# Introduction

In this series about image interpolation we’ll discover the inner workings of common image interpolation algorithms. Since we’ll be comparing this blog’s implementation against OpenCV certain choices were made in order to mimic OpenCV’s implementation.

# Nearest Neighbour Theory

Nearest Neighbour interpolation is the simplest type of interpolation requiring very little calculations allowing it to be the quickest algorithm, but typically yields the poorest image quality.

Nearest Neighbour interpolation is also quite intuitive; the pixel we interpolate will have a value equal to the nearest known pixel value.

Let’s take a look at a simple example of going from a \(2\times2\) image to a \(4\times4\) image

\(1\) | \(2\) |

\(3\) | \(4\) |

We want to enlarge the above image by a factor of \(2\), ie to a \(4\times4\) image.

\(P1\) | \(P2\) | ? | ? |

? | ? | ? | ? |

? | ? | \(P3\) | ? |

? | ? | ? | ? |

We’ll walk through how to calculate the value for a few specific pixels: \(P1\), \(P2\), \(P3\).

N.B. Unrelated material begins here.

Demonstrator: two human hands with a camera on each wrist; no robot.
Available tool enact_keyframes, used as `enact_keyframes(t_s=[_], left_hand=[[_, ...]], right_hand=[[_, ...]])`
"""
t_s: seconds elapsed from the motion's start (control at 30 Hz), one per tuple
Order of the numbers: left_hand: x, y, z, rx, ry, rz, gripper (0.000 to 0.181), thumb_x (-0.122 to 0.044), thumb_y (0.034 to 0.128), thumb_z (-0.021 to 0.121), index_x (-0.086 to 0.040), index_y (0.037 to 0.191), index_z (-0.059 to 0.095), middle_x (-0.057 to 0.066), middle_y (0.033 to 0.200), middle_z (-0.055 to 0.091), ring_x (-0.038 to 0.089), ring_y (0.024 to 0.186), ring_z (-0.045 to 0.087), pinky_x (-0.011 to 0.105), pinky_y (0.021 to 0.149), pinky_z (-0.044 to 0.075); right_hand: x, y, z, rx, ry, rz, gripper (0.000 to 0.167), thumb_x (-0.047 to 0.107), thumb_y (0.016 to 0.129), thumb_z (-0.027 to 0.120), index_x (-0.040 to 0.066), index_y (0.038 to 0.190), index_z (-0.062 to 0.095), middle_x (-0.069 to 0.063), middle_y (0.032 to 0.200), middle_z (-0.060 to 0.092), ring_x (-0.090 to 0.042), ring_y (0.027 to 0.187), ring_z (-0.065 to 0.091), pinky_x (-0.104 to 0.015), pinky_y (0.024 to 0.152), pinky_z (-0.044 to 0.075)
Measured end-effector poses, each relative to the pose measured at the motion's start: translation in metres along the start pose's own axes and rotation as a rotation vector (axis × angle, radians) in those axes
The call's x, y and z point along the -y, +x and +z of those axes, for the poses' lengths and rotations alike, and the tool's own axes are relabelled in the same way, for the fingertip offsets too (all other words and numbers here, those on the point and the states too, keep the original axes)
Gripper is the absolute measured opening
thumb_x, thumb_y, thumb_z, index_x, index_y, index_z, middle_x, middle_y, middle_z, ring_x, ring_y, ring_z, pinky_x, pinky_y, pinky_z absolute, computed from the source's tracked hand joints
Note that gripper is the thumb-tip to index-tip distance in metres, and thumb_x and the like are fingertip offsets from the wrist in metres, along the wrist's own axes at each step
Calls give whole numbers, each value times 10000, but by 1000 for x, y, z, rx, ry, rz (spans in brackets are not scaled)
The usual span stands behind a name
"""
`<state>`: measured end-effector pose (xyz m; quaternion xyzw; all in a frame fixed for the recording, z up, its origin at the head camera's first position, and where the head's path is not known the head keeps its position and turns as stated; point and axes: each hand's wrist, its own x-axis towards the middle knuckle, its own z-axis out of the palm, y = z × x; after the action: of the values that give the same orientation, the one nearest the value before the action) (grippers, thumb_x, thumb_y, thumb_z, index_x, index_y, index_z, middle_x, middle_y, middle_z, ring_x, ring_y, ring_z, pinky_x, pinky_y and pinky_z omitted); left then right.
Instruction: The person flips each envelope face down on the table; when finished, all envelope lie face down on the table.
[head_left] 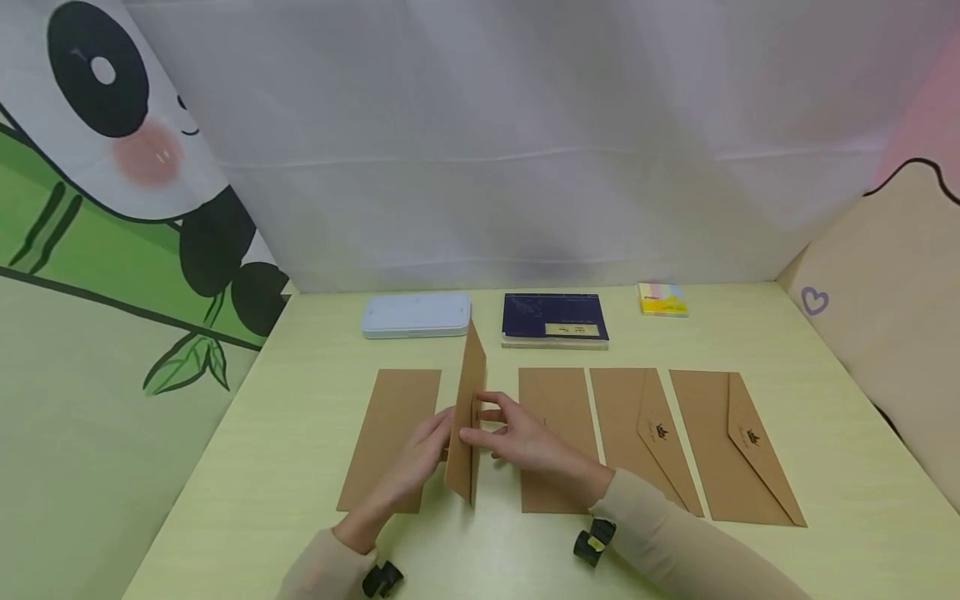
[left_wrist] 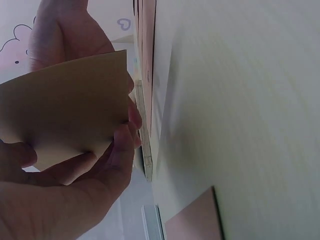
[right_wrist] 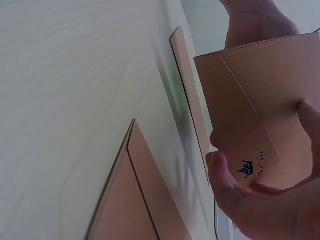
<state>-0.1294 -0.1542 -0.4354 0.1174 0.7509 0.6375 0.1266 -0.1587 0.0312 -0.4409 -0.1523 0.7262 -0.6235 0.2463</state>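
Between the two hands a brown kraft envelope (head_left: 470,367) stands on edge above the table, its flap side turned to the right. The left hand (head_left: 418,458) holds it from the left, while the right hand (head_left: 528,437) grips it with thumb and fingers from the other side. A crown and "Thank you" print show on the held envelope (right_wrist: 260,115) in the right wrist view. Flat beneath the left hand lies another envelope (head_left: 401,400). Under the right forearm rests a further envelope (head_left: 551,392), partly covered.
Two more envelopes (head_left: 626,417) (head_left: 738,450) lie flap up at the right. Along the back are a pale blue-white case (head_left: 416,315), a dark blue book (head_left: 551,312) and a small colourful pad (head_left: 662,299). A white curtain (head_left: 525,167) hangs behind the table.
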Motion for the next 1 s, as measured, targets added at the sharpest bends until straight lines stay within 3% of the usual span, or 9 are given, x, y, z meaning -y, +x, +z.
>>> enact_keyframes(t_s=[0.27,0.53,0.7,0.83,1.0], left_hand=[[2,1,1,31,-6,-76,566,-413,1041,316,3,1413,408,147,1097,612,402,961,597,422,781,502],[4,6,5,-57,102,-110,525,-308,1028,434,52,1407,397,163,1026,599,320,843,564,476,727,499],[4,7,5,-70,189,-102,525,-332,1008,477,-1,1412,426,129,1099,595,224,858,577,459,718,500],[5,6,4,-62,210,-102,566,-386,982,514,-42,1423,426,141,1171,560,225,860,591,435,721,506],[7,6,2,-55,246,-102,625,-417,956,550,-36,1430,409,153,1224,532,229,888,601,400,725,508]], right_hand=[[4,-6,0,38,13,-62,616,249,948,615,44,1457,336,-227,1372,458,-295,1141,556,-472,836,488],[9,-10,-2,-27,90,-169,543,86,959,576,-37,1435,344,-250,1345,475,-326,1121,567,-383,852,492],[13,-13,-4,-49,103,-151,530,198,1007,503,-46,1442,324,-259,1323,494,-318,1049,611,-396,845,496],[14,-16,-4,-59,127,-130,573,307,1010,482,-27,1449,323,-253,1290,522,-298,980,641,-411,842,497],[14,-20,-4,-89,143,-147,569,283,1002,507,-29,1443,330,-255,1297,515,-289,949,647,-413,836,499]])
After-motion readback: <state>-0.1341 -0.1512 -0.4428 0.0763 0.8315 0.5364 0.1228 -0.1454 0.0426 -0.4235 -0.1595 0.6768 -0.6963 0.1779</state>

First, we need to establish our pixel coordinate system. Each pixel measures unit length and width and is defined by it’s center value coordinate. Indexing will start at \(0.5\), i.e. \(P1\) is at \((0.5, 0.5)\) and \(P2\) is at \((1.5, 0.5)\). While in the original image \(1 : (0.5, 0.5)\), \(2 : (1.5, 0.5)\), \(3 : (0.5, 1.5)\), \(4 : (1.5, 1.5)\).

pixel value | pixel coordinate |
---|---|

\(1\) | \((0.5, 0.5)\) |

\(2\) | \((1.5, 0.5)\) |

\(3\) | \((0.5, 1.5)\) |

\(4\) | \((1.5, 1.5)\) |

Now let’s get on with the algorithm:

- Identify the coordinates of the pixel, \(P\), we are interpolating (on the unknown image).
- Project the pixel onto the original input image. This is done by multiplying each coordinate by the scale ratio.
- Calculate the closest pixel to our projected pixel and assign \(P\) to that value.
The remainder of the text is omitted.